Beyond that document, the German delegation was very difficult at that meeting. It found support in the Czech Republic, according to the sources consulted. But Brussels has argued that this is not the time for adjustments. The US delegation went further and indicated that it is not “rational” for the economist to propose fiscal consolidation now, when half of the Eurozone is on its way or is plunging into a second recession and the recovery will arrive later than expected.
This debate reminds us of the subsequent debate Collide From Lehman Brothers. In the middle of the Great Recession everyone subscribed to some kind of Keynesian juggernaut in 2008. But Europe turned in 2010, with tough German positions in the picture and the European Commission of Jose Manuel Barroso in its wake. Berlin, Brussels and Frankfurt, with the European Central Bank very active in favor of the adjustment pills, sparked a series of bailouts, including Spanish banks, leaving the euro on the brink of collapse on several occasions, until Mario Draghi arrived at Europanco. Jean Pisani-Ferry, a former adviser to Emmanuel Macron, said that managing the eurozone in those years of austerity overdose “is without doubt one of the biggest economic policy mistakes ever made.”

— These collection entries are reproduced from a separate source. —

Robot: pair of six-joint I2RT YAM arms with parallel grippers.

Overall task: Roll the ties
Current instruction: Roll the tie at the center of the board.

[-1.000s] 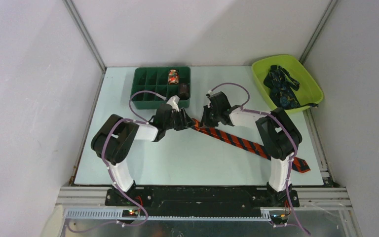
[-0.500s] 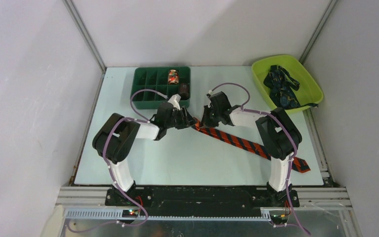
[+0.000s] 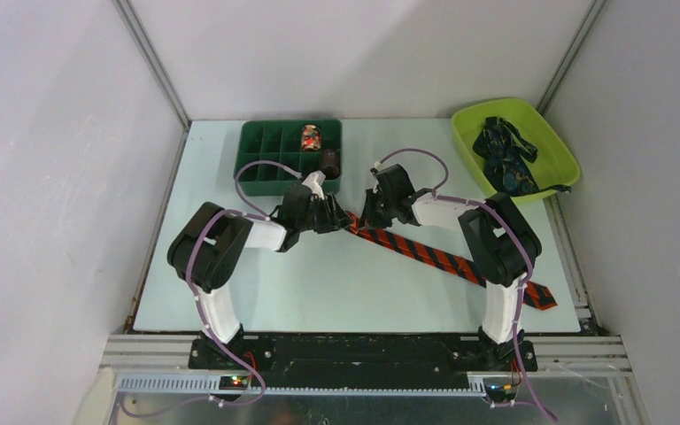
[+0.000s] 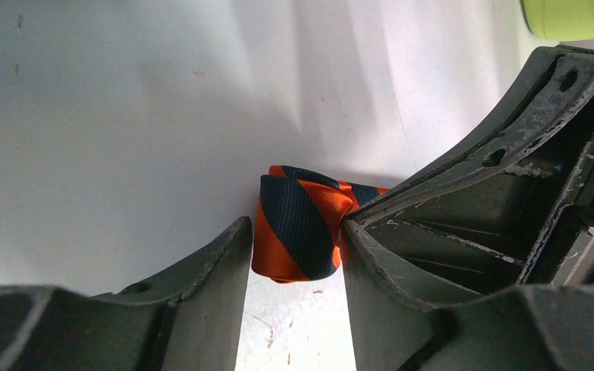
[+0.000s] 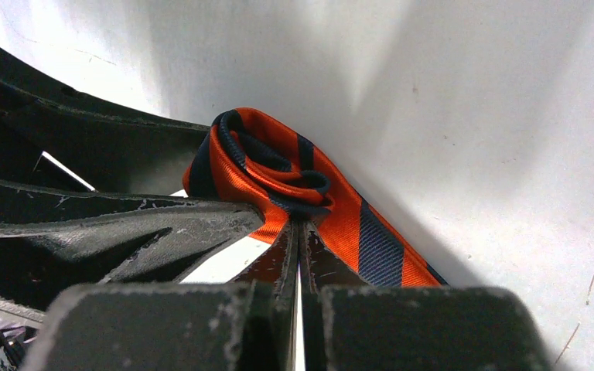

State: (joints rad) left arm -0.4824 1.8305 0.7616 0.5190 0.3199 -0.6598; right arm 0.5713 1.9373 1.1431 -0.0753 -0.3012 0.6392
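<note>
Walls [image 3: 363,53] of plain grey-white close the booth on three sides, with metal rails running up the two far corners. The surface [image 3: 257,283] below is pale, a faint blue-white, with a few small scuffs and specks in my wrist views. My landmark is the green tray [image 3: 246,133] of compartments, set at the far edge.

Two compartments on the tray's right side hold a patterned roll [image 3: 311,138] and, nearer me, a dark roll [image 3: 329,162]. Well off to the right of the tray, at the far right corner, a lime basin [image 3: 560,146] holds the navy ties [image 3: 505,159] in a loose heap.

The red-orange tie [image 3: 425,252] lies just in front of the tray's right near corner. Its end there is wound into a small roll, and the rest runs flat and diagonal away from the tray, under my right arm, to the near right edge of the surface.

My left claw [image 4: 295,232] is clamped on that roll, one finger pressing each side. My right claw [image 5: 298,228] meets it from the other side, its fingers drawn nearly together and nipping the fabric where the strip leaves the roll. Purple cables [image 3: 252,168] loop from my left arm over the tray's near rim.
</note>
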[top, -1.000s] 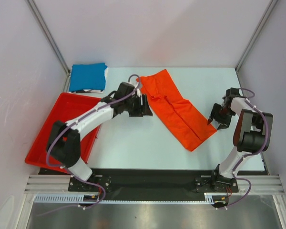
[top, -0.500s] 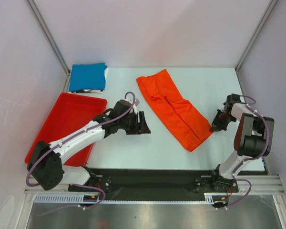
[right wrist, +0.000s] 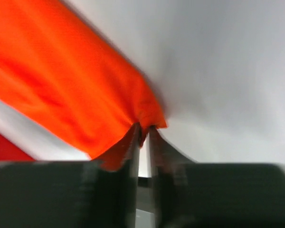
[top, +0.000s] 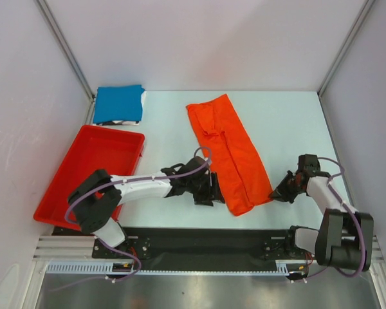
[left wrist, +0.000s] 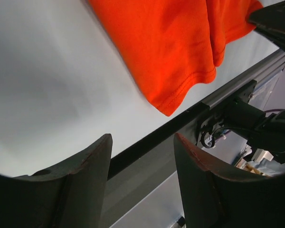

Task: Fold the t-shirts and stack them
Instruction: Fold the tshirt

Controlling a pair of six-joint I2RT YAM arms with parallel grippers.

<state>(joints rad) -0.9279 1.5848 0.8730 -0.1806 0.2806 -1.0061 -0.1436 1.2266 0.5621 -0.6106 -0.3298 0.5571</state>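
Looking straight down into a robotics lab test cell here. Plain white panel walls (top: 199, 45) box in a pale matte table (top: 289, 122), and silver aluminium frame posts (top: 65, 48) run up the corners. Along the near edge, a flat black base plate (top: 206, 239) and a slotted aluminium rail (top: 206, 265) carry the white-and-black left robot arm (top: 140, 187) and the matching right robot arm (top: 328, 199).

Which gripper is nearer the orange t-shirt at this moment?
Right. The right gripper is pinched shut on the near right corner of the orange t-shirt, so it touches the fabric. The left gripper sits open beside the shirt's near left edge and holds no fabric.
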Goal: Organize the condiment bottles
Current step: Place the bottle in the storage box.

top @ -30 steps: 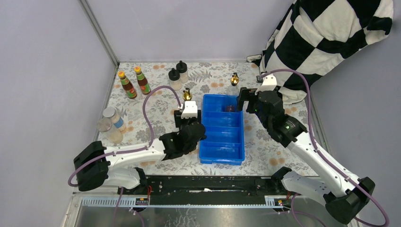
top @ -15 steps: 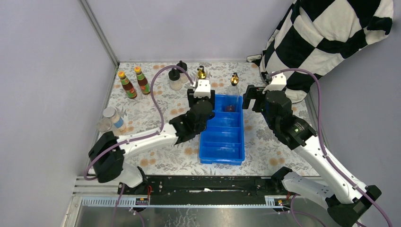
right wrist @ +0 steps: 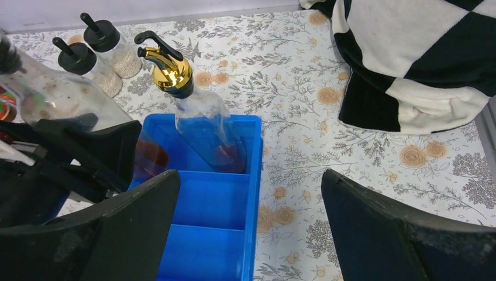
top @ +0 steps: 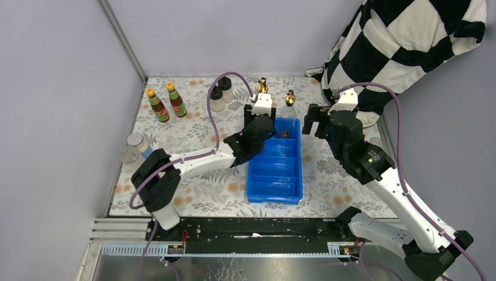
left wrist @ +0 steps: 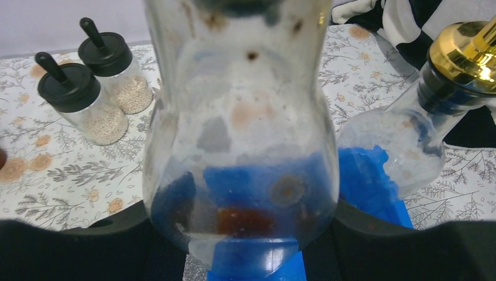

It is too early to say that the upcoming German elections may change Berlin’s stance, but the debate over austerity will return sooner or later. Even the most Orthodox German economists do not understand well the claim to adapt sooner rather than later in an economy hit by COVID like Spain: “If that were the case, it would be a widespread political and economic mistake,” says Jacob Kierkegaard of the Peterson Institute. “It is completely premature for Germany to press for amendments, it has no reason at this time. It would be much better to pressure Spain to present a recovery plan with strong reforms, and Germany itself should try to present a good plan that serves as an example of how European money can be spent properly. Correct, “according to Kierkegaard.
The Germans have already given several signals that they want to see changes in the ECB’s monetary policy. The German Constitutional Court halted the recovery plan at the end of March, threatening to further delay payments. Berlin is beginning to show its tentacles on the financial level: Finance Minister, Social Democrat Olaf Schultz, opposes reform of the stability and growth plan, which imposes cuts in times of crisis, and according to experts, it was made completely outdated. The German executive in the Organization for Economic Cooperation and Development has shown that it will fight again on this wing. So far, to no avail: The final report, according to the sources consulted, includes a consensual view and shows Berlin’s position is extremely watered down. Finally, the OECD also wants to consider fiscal consolidation plans over the medium term. But not now, but when the recovery is on the right track.